• [Task requirements] Every line of the material should be output exactly as written.

*** Material provided ***

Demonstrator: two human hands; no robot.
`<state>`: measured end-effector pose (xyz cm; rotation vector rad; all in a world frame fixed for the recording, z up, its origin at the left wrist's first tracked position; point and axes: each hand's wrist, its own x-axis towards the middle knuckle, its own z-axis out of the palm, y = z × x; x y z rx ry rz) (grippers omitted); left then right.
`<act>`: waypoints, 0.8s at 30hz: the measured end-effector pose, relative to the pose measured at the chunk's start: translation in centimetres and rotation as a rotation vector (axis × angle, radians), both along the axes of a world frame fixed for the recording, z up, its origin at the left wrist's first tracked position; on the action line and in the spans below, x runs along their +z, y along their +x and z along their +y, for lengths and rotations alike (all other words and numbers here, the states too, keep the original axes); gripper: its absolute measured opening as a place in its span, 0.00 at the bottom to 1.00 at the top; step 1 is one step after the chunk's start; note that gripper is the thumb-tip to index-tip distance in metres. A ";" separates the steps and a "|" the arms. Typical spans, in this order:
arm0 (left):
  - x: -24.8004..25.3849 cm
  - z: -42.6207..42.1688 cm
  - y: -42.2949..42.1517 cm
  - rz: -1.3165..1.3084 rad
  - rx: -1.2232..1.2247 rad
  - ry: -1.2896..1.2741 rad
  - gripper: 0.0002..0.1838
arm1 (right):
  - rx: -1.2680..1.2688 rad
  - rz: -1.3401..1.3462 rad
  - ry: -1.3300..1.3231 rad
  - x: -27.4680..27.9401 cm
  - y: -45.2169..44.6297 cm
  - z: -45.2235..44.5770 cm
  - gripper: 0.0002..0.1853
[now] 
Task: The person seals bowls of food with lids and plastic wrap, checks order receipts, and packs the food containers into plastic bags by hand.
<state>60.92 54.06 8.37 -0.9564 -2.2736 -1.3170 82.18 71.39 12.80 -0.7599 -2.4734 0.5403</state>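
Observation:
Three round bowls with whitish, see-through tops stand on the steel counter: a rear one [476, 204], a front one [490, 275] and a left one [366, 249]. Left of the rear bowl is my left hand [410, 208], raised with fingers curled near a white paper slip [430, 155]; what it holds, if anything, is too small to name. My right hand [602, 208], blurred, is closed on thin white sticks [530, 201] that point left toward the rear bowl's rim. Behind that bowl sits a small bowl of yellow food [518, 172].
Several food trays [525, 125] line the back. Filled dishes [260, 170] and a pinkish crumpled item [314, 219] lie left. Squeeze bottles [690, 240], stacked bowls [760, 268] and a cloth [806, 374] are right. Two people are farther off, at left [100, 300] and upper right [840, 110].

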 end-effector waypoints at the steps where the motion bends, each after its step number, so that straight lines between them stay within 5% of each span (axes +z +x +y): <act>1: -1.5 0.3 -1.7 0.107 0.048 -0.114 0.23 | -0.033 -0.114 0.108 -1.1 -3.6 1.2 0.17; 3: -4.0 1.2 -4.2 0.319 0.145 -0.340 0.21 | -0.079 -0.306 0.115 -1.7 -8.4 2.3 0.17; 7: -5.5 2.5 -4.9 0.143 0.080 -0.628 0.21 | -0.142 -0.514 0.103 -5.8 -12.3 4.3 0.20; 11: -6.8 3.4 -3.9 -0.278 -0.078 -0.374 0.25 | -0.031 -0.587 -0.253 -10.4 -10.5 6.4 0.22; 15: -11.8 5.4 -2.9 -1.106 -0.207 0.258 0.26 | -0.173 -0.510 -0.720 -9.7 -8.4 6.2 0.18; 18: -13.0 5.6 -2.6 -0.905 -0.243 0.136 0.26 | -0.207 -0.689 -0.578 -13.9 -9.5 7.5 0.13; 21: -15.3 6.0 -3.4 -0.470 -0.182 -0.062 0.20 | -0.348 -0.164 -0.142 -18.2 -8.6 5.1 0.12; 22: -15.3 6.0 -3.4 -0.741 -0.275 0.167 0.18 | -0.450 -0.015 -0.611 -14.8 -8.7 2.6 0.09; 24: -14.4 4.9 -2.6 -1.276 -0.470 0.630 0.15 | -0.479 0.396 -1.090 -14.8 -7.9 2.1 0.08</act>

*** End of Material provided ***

• [Answer to this task]
Demonstrator: two human hands; no robot.
`<state>`: measured end-effector pose (xyz cm; rotation vector rad; all in a world frame fixed for the recording, z up, its origin at the left wrist's first tracked position; point and axes: each hand's wrist, its own x-axis towards the middle knuckle, its own z-axis out of the palm, y = z × x; x y z rx ry rz) (grippers omitted); left then right.
`<act>`: waypoints, 0.8s at 30hz: the measured end-effector pose, relative to the pose measured at the chunk's start: translation in centimetres and rotation as a rotation vector (axis × angle, radians), both along the axes of a world frame fixed for the recording, z up, its origin at the left wrist's first tracked position; on the action line and in the spans below, x runs along their +z, y along their +x and z along their +y, for lengths and rotations alike (all other words and numbers here, the states too, keep the original axes); gripper: its absolute measured opening as a place in its span, 0.00 at the bottom to 1.00 at the top; step 1 is one step after the chunk's start; note that gripper is the thumb-tip to index-tip distance in metres. A ";" separates the steps and a "|" the arms. Typical spans, in this order:
arm0 (left):
  - x: -24.8004..25.3849 cm
  - z: -42.6207..42.1688 cm
  - y: -42.2949..42.1517 cm
  - rz: -1.3165..1.3084 rad
  - rx: -1.2232..1.2247 rad
  - ry: -1.2896..1.2741 rad
  - gripper: 0.0002..0.1838
arm1 (right):
  - rx: -1.2680..1.2688 rad
  - rz: -1.3401..1.3462 rad
  - ry: -1.3300..1.3231 rad
  - x: -27.4680..27.9401 cm
  - y: -45.2169..44.6297 cm
  - z: -45.2235..44.5770 cm
  - gripper: 0.0002..0.1853
[now] 
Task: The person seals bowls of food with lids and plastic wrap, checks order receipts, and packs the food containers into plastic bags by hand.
<state>60.92 54.06 8.37 -0.9564 -2.2736 -1.3170 82.18 71.39 12.80 -0.7599 -2.4734 0.5403</state>
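Observation:
Three round bowls with whitish, see-through tops stand on the steel counter: a rear one [476, 204], a front one [490, 275] and a left one [366, 249]. Left of the rear bowl is my left hand [410, 208], raised with fingers curled near a white paper slip [430, 155]; what it holds, if anything, is too small to name. My right hand [602, 208], blurred, is closed on thin white sticks [530, 201] that point left toward the rear bowl's rim. Behind that bowl sits a small bowl of yellow food [518, 172].
Several food trays [525, 125] line the back. Filled dishes [260, 170] and a pinkish crumpled item [314, 219] lie left. Squeeze bottles [690, 240], stacked bowls [760, 268] and a cloth [806, 374] are right. Two people are farther off, at left [100, 300] and upper right [840, 110].
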
 end-effector waypoints at the steps where the motion bends, each after its step number, so that straight lines between them stay within 5% of each span (axes +z +x +y): <act>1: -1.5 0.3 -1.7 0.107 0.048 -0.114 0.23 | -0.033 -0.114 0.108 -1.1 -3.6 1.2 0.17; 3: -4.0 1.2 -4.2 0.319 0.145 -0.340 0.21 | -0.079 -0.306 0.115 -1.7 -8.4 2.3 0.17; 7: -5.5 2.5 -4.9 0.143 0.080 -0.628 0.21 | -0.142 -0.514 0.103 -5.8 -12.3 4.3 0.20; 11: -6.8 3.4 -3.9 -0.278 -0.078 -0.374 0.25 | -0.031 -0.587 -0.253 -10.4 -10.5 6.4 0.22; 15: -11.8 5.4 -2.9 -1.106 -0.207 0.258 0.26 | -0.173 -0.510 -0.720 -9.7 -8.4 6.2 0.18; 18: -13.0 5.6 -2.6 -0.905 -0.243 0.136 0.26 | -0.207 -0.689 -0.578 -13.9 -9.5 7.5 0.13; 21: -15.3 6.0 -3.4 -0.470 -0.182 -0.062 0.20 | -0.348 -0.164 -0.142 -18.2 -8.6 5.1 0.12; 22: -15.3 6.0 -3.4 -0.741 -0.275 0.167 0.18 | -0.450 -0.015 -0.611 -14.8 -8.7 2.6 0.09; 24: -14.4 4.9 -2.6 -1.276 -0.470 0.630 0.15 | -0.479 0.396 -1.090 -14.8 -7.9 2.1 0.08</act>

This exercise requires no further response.